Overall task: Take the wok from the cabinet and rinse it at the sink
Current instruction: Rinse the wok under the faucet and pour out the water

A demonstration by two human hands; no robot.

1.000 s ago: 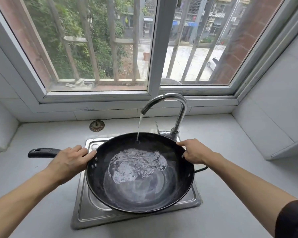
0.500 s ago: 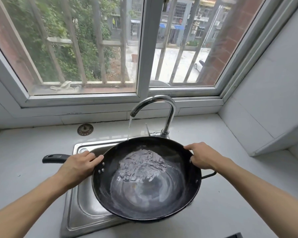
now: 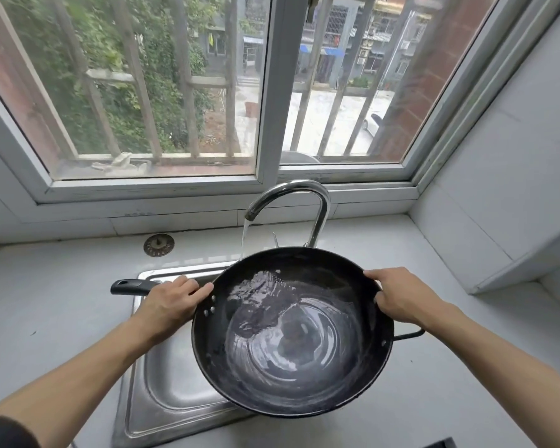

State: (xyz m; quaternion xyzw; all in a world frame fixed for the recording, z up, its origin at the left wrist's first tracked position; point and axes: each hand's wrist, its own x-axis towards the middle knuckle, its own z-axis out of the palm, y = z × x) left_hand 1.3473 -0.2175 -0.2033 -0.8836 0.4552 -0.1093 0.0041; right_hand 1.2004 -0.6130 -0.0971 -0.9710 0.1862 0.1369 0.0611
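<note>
1. Your left hand (image 3: 170, 303) grips the long handle (image 3: 128, 287), fingers curled round it where it meets the wok (image 3: 293, 331).
2. Your right hand (image 3: 398, 297) pinches the wok's right rim.
3. The wok hangs over the sink (image 3: 162, 392) and worktop (image 3: 55, 305), holding swirling water.
4. Behind, the tap (image 3: 291, 202) runs onto its far rim.

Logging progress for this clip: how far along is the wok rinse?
Done: the wok is out of the cabinet and over the sink. In hand: the tap runs, water pools inside the wok, the left hand holds the long handle and the right hand the rim. Left: tipping the water out and shutting the tap.
</note>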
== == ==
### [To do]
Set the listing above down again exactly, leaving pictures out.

### [Output for this task]
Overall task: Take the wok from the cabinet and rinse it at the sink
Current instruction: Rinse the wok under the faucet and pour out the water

A demonstration by two human hands; no robot.

1.000 s ago: 
0.500 s ago: 
now: 

State: (xyz m; quaternion xyzw; all in a world frame fixed for the recording, z up, its origin at the left wrist's first tracked position; point and axes: each hand's wrist, its own x-axis towards the middle knuckle, its own z-axis out of the palm, y = z × x) left_hand 1.3473 -0.2175 -0.2033 -0.8836 0.4552 -0.1093 0.0041; right_hand 1.2004 -0.6130 -0.0971 -0.9710 0.1862 0.1369 0.0611
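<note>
1. Your left hand (image 3: 170, 303) grips the long handle (image 3: 128, 287), fingers curled round it where it meets the wok (image 3: 293, 331).
2. Your right hand (image 3: 398, 297) pinches the wok's right rim.
3. The wok hangs over the sink (image 3: 162, 392) and worktop (image 3: 55, 305), holding swirling water.
4. Behind, the tap (image 3: 291, 202) runs onto its far rim.

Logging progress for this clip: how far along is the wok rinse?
Done: the wok is out of the cabinet and over the sink. In hand: the tap runs, water pools inside the wok, the left hand holds the long handle and the right hand the rim. Left: tipping the water out and shutting the tap.
</note>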

The required output is complete.